What is needed is an exact retyping of the records below, from the first line through the line that contains "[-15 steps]".

→ **Stored data**
+ + + + + + +
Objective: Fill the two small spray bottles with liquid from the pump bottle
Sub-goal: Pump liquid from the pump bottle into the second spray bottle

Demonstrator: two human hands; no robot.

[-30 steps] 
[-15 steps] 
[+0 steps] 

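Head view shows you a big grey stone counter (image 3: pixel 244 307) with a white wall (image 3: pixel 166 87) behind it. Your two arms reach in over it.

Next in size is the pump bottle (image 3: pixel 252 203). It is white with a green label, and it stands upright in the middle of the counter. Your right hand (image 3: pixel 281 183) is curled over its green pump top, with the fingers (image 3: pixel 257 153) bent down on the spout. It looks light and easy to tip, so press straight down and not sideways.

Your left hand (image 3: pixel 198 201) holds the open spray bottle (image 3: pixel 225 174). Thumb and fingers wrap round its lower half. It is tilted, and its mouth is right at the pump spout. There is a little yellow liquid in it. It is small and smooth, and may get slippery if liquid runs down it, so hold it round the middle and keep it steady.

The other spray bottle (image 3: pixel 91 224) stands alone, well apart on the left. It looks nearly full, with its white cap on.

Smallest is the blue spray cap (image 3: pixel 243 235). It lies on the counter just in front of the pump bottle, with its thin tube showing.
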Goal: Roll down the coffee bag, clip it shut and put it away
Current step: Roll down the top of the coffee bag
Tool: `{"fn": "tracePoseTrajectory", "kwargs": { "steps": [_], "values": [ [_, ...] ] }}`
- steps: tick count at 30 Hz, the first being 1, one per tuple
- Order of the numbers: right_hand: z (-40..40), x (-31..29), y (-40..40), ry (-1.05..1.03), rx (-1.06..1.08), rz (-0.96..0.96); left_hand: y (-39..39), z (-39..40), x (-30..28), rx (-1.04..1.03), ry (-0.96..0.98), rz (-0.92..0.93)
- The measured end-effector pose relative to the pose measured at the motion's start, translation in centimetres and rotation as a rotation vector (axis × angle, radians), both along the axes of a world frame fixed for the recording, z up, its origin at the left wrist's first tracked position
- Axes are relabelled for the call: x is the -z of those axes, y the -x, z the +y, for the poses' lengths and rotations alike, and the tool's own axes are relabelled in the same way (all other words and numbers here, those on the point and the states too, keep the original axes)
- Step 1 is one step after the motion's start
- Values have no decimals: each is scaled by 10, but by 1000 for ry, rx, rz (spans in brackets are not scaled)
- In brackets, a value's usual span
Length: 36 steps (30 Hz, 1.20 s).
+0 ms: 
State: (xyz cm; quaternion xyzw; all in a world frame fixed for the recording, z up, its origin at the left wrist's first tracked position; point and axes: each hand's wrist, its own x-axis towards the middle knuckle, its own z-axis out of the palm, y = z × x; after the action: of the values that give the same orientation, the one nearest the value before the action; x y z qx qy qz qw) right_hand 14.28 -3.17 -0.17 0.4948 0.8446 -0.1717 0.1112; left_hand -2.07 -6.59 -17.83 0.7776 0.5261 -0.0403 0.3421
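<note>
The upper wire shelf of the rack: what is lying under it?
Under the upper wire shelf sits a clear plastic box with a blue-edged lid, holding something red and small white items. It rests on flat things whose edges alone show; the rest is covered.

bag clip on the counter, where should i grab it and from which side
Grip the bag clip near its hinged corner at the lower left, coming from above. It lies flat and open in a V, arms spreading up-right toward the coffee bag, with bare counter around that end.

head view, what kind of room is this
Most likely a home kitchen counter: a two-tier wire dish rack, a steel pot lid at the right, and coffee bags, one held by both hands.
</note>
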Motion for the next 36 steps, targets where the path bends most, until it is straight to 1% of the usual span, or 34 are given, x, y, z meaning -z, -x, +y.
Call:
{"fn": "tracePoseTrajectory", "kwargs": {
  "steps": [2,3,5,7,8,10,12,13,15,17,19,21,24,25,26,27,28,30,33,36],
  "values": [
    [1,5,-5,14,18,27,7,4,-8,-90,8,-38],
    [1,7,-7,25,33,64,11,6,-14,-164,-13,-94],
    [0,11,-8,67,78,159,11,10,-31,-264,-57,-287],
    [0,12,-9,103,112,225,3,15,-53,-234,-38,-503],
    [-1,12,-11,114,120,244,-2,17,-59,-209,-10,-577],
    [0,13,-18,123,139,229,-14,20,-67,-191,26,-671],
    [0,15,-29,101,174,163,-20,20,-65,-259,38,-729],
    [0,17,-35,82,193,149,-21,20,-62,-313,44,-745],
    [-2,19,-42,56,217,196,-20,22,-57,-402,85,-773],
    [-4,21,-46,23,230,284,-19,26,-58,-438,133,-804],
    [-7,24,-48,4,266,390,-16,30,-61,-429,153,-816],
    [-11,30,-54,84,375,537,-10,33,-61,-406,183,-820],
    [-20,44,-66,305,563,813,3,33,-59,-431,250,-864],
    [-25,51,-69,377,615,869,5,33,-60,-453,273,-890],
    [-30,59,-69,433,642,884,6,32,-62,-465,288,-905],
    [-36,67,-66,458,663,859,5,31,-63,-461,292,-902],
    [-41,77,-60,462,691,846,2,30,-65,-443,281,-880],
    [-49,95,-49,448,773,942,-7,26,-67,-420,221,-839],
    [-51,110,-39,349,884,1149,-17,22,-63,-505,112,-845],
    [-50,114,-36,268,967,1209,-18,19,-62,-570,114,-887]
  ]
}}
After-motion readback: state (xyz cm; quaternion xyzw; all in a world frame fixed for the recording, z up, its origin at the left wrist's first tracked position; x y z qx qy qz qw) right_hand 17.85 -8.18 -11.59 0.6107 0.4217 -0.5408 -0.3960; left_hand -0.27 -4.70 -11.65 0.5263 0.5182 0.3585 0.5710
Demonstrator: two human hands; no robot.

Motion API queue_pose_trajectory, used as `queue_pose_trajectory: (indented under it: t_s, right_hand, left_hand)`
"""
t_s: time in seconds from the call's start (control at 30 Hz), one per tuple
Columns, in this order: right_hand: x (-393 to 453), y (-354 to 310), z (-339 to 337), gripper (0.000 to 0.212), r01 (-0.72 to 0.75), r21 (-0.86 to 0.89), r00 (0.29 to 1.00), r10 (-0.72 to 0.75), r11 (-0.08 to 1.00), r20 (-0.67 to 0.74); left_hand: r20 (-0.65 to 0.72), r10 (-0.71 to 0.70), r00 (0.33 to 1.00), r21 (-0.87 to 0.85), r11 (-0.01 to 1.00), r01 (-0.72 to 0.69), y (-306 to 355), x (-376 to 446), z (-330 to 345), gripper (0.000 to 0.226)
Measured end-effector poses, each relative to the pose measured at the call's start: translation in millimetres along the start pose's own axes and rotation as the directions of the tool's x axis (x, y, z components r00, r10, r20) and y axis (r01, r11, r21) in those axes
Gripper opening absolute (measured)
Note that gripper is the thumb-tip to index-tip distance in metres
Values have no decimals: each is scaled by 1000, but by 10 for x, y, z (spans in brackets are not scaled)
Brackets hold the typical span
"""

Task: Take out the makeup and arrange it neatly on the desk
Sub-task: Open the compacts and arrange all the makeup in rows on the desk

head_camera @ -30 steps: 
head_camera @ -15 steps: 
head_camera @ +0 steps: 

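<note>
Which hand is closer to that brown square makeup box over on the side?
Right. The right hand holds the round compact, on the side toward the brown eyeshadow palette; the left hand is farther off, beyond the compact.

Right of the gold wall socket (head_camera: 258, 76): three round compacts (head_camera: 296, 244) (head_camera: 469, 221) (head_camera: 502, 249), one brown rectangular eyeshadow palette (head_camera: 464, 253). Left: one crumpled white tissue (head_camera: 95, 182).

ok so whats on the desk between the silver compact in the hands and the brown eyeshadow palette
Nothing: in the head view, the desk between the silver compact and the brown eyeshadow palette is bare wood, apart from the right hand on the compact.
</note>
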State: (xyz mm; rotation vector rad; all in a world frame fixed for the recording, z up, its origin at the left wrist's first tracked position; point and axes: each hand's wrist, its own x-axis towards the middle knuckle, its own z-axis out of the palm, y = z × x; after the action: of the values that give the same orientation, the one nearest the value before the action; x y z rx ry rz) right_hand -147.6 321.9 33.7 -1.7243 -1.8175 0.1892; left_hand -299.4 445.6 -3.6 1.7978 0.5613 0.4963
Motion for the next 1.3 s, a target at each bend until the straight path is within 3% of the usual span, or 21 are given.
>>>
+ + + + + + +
→ **Response to this exercise**
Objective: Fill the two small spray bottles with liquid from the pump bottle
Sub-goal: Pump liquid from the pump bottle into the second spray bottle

Demonstrator: two human hands; no robot.

[-30 steps] 
[-15 steps] 

No further output is needed here.